In the decade (or two) I have spent in Decision Management, and Artificial Intelligence at large, I have seen first-hand the war raging between knowledge engineers and data scientists. Each defending its approach to supporting ultimately better decisions. So what is more valuable? Insight from data? Or knowledge from the expert?
Mike Loukides wrote a fantastic article called “The unreasonable necessity of subject experts“ on the O’Reilly radar, that illustrates this point very well and provides a clear picture as to why and how we would want both.
Data knows stuff that experts don’t
In the world of uncertainty that surrounds us, experts can’t compete with the sophisticated algorithms we have refined over the years. Their computational capabilities goes way above and beyond the ability of the human brain. Algorithms can crunch data in relatively little time and uncover correlations that did not suspect.
Adding to Mike’s numerous example, the typical diaper shopping use case comes to mind. Retail transaction analysis uncovered that buyers of diapers at night were very likely to buy beer as well. The rationale is that husbands help the new mom with shopping, when diapers run low at the most inconvenient time of the day: inevitably at night. The new dad wandering in the grocery store at night ends up getting “his” own supplies: beer.
Mike warns against the pitfalls of data preparation.

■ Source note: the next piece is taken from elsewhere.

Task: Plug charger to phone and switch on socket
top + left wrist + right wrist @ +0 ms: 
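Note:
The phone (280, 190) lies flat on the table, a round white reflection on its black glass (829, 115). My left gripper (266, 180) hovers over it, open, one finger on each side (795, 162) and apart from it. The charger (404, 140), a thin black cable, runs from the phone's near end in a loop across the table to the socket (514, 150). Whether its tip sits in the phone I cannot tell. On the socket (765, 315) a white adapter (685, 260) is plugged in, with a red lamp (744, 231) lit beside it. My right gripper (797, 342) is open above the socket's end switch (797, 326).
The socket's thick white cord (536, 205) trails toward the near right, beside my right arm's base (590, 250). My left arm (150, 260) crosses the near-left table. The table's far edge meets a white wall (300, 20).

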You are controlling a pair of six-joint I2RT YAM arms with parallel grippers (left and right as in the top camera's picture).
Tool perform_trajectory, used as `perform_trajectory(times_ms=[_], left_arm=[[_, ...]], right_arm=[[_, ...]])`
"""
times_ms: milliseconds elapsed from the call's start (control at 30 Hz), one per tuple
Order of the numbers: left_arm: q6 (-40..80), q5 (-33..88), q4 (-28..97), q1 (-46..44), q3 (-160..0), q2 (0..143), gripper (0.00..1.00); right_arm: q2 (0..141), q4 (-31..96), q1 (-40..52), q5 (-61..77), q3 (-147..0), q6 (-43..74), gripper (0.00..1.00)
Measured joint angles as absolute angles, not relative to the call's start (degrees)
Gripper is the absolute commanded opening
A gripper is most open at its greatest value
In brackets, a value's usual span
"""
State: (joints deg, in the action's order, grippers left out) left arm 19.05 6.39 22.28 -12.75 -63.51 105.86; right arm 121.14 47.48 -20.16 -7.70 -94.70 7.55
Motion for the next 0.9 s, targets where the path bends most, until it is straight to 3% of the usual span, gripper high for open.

A hidden bias can surface in a big way in data samples, whether it over-emphasizes some trends or cleans up traces of unwanted behavior. If your data is not clean and unbiased, value of the data insight becomes doubtful. Skilled data scientists work hard to remove as much bias as they can from the data sample they work on, uncovering valuable correlations.
Data knows too much?
When algorithms find expected correlations, like Mike’s example of pregnant women being interested in baby products, analytics can validate intuition and confirm fact we knew.

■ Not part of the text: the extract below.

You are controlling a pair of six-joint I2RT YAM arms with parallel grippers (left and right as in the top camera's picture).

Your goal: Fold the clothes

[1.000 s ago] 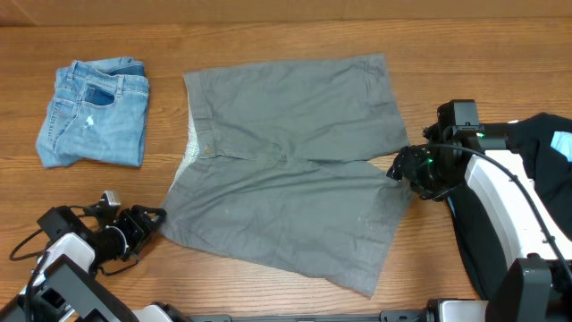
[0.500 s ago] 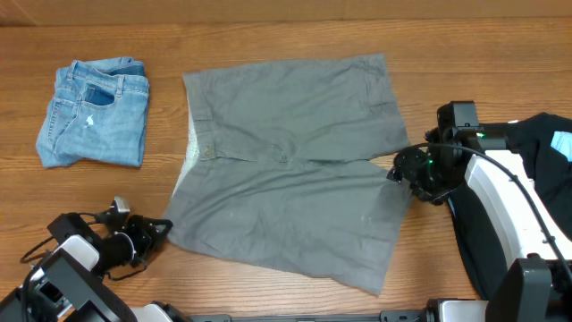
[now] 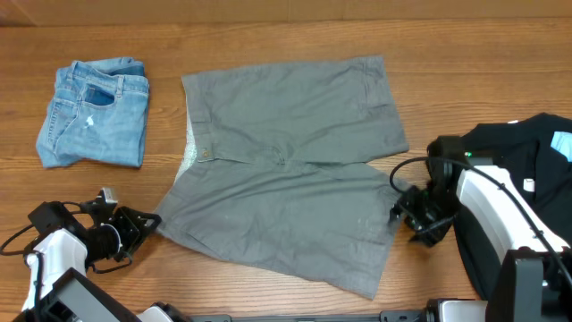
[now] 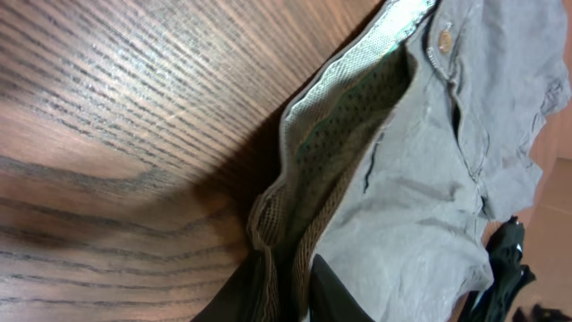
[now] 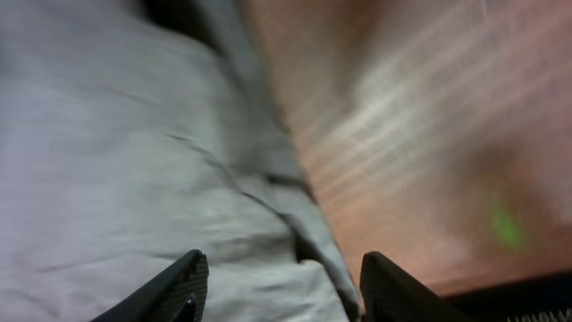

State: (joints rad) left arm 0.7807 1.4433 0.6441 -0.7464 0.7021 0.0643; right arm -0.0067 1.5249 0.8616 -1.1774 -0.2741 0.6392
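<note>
- Pincers: the left pincer (image 4: 288,283) is shut on the waistband corner of the grey shorts (image 3: 286,170); the right pincer (image 5: 284,273) is open over a leg hem.
- Shorts lie flat on the table (image 3: 268,36). They look soft and floppy, so corners are best to grab.
- Right pincer has moved to the nearer leg since before.

shorts (image 3: 286,170): plain grey-khaki, at both pairs of jaws | waistband lining (image 4: 357,107): pale greenish-white edge, dark dotted mesh, just beyond left jaws | button (image 4: 443,38): brassy | denim shorts (image 3: 94,114): light blue, whitish worn patches | top (image 3: 509,148): black | table (image 3: 268,36): brown, streaked wood grain
</note>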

When algorithms find unexpected correlations, things become interesting! With insight that is “not so obvious”, you are at an advantage to market more targeted messages. Marketing campaigns can yield much better results than “shooting darts in the dark”.

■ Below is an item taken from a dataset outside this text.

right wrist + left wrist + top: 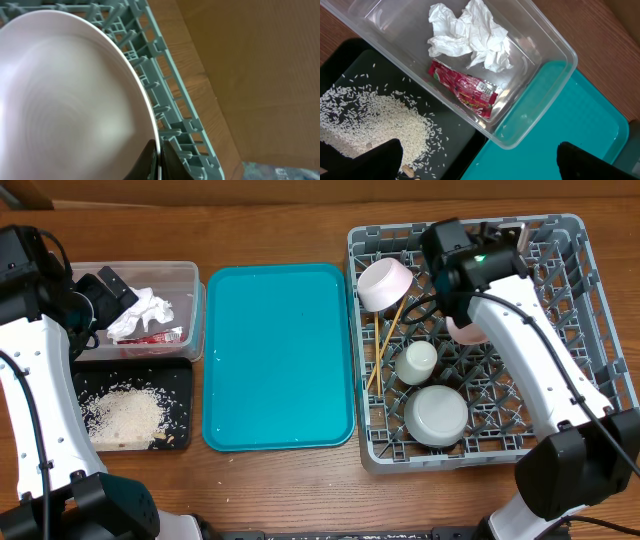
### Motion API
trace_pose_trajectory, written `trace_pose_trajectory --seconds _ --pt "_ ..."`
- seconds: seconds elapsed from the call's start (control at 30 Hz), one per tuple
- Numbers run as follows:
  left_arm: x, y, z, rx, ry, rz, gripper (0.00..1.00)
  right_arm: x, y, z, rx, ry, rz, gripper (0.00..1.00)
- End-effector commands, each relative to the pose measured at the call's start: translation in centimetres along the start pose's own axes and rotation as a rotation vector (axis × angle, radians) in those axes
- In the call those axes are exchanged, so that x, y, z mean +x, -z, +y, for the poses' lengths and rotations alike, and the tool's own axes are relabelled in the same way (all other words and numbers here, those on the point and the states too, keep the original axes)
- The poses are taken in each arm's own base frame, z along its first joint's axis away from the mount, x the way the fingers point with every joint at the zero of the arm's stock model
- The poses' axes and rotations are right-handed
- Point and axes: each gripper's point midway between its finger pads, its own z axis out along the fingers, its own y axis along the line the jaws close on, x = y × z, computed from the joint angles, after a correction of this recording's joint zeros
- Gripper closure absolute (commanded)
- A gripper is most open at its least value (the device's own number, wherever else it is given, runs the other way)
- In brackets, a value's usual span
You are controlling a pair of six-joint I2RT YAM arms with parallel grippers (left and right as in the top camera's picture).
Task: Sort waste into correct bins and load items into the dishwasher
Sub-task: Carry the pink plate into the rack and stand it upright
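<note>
Wooden table, left fingers spread wide, right fingers pinching pink plate rim

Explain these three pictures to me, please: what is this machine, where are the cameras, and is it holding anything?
These are two robot arms at a wooden table, each ending in a two-finger gripper. The wide picture looks down from above. The other two come from cameras on the wrists.

On the table are:
- a clear tub holding a crumpled napkin and a red wrapper
- a black tray with rice
- a teal tray
- a grey dish rack holding a pink bowl, a cup, a grey-green bowl and chopsticks

The left gripper hangs open over the tub, holding nothing. The right gripper is shut on the rim of a pink plate at the rack.
</note>
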Motion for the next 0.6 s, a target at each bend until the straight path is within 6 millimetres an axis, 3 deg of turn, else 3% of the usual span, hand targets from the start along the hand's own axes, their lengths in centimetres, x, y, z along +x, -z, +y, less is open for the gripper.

Mike raises an important set of issues: Can we trust the correlation? How to interpret the correlation?
Mike’s article includes many more examples. There are tons of football statistics that we smile about during the Super Bowl. Business Insider posted some even more incredible examples such as:
- People who dislike licorice are more likely to understand HTML
- People who like scooped ice cream are more likely to enjoy roller coasters than those that prefer soft serve ice cream
- People who have never ridden a motorcycle are less likely to be multilingual
- People who can’t type without looking at the keyboard are more likely to prefer thin-crust pizza to deep-dish
There may be some interesting tidbit of insight in there that you could leverage. but unless you *understand* the correlation, you may be misled by your data and make some premature conclusions.
Expert shines at understanding
Mike makes a compelling argument that the role of the expert is to interpret the data insight and sort through the red herrings.
This illustrates very well what we have seen in the Decision Management industry with the increased interplay between the “factual” insight and the “logic” that leverages that insight. Capturing expert-driven business rules is a good thing. Extracting data insight is a good thing. But the real value is in combining them. I think the interplay is much more intimate than purely throwing the insight on the other side of the fence. You need to ask the right questions as you are building your decisioning logic, and use the available data samples to infer, validate or refine your assumptions.
As Mike concludes, the value resides in the conversation that is raised by experts on top of data. Being able to bring those to light, and enable further conversations, is how we will be able to understand and improve our systems.